雑種路線でいこう

ぼちぼち再開しようか

携帯ソフトスタックの肥大化と、一本足打法のリスク

モバイルビジネス研究会の結論が出た時点で端末メーカーの再編は予想された動きだが、タイミング的に三菱電機の撤退に続いてソニー・エリクソンがドコモ向け商品化計画の一部見直しを図っているとなると、SH-Mobile G3向けの共通プラットフォームのスケジュールに何かあったのかな。KDDIも昨秋モデルでKCP+端末の出荷が遅れたし。
携帯電話開発費に占めるソフトウェアの割合が高まる中、スタックの共通化によるコスト削減は急務だ。一方でスタックを共通化することは、他社に起因する遅延リスクが増大することでもある。ここ数年で松下・シャープがauにも端末を供給するようになり、日立・カシオがW-CDMA端末の投入を急ぐのも、プラットフォーム共通化で端末開発費用を圧縮しつつ、ポートフォリオを組んでリスクヘッジしようとしているのだろう。
数年前からソフトウェア開発費用の増大が端末各社の合従連衡を促した。さらに昨年のモバイルビジネス研究会による販売報奨金の見直しで、キャリア各社による端末各社の囲い込みが崩れ、ドコモがアップルに秋波を送り、携帯各社がAndroid発表を歓迎する時代がきた。端末メーカーのキャリア離れというより、キャリアからの束縛と庇護がなくなって、端末メーカーが漂流しているようにみえる。
これまでは各社で出遅れないために横並びでコスト削減策を打っていれば良かったが、外部依存度を高めるばかりでは金太郎飴のようにコア・コンピタンスのない事業となってしまう。実際、三洋は連結売上2770億円の事業を京セラに500億円で譲渡し、三菱は売上1000億円の事業を売却せず撤退した。これからもソフトウェア開発に関連した固定費が増える一方の中、ちょっとした開発遅延が事業継続性を揺るがす可能性は高まるだろう。
各社ともコンポーネントの共通化とリスクの分散を両立し、コアコンピタンスの再定義と深化を図りつつ合従連衡の機会を窺うという、難しい舵取りを迫られることになりそうだ。

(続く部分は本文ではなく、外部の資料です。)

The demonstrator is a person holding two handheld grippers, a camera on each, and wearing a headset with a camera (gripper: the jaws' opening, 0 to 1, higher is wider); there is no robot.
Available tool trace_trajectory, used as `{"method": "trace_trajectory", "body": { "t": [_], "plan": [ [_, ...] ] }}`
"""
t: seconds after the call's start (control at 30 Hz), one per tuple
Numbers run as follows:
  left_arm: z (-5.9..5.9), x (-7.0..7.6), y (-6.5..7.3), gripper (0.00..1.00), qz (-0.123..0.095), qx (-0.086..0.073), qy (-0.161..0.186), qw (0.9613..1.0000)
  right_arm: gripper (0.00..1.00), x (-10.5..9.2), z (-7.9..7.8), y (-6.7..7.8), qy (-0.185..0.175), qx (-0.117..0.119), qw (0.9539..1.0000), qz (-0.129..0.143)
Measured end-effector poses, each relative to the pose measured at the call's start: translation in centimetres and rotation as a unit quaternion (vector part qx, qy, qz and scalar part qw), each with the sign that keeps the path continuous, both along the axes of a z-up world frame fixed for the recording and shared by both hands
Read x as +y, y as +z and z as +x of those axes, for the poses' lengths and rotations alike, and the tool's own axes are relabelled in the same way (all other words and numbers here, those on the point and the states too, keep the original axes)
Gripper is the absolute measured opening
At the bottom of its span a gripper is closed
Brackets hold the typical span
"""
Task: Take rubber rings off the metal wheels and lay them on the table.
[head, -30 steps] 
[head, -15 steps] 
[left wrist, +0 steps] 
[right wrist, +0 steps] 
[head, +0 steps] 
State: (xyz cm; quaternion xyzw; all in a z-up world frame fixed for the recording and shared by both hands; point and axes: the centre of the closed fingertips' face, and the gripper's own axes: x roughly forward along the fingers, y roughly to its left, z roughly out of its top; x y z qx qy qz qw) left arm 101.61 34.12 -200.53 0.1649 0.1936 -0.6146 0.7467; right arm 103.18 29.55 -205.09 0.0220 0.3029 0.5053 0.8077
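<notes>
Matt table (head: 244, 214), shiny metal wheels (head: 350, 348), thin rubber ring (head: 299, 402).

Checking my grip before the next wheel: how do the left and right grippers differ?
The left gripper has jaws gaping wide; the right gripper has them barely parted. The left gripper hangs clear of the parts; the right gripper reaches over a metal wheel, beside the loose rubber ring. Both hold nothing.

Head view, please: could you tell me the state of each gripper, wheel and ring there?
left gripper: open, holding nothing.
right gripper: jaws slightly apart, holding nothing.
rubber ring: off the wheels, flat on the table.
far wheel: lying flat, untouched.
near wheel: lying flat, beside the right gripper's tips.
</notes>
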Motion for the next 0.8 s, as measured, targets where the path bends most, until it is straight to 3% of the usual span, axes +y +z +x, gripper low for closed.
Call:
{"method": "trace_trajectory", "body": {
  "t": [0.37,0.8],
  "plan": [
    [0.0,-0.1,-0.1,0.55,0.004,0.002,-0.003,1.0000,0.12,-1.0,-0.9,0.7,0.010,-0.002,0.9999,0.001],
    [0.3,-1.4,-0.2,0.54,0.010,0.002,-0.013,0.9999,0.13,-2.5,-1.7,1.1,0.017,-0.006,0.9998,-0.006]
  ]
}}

すでに三洋電機三菱電機が携帯端末市場からの撤退を発表しており、端末メーカーのキャリア離れが加速しそうな気配であるが、今後は、インターネットサービスとの接続が広がり、公式サイトを含めたサービスプロバイダの再編が始まるかもしれない。

一部報道に「ソニー、ドコモ向け撤退」とありますが、ソニー・エリクソンは、NTTドコモ向けの商品化計画について、一部見直しを図っていることは事実ですが、今後も開発を含めてビジネスは継続してまいります。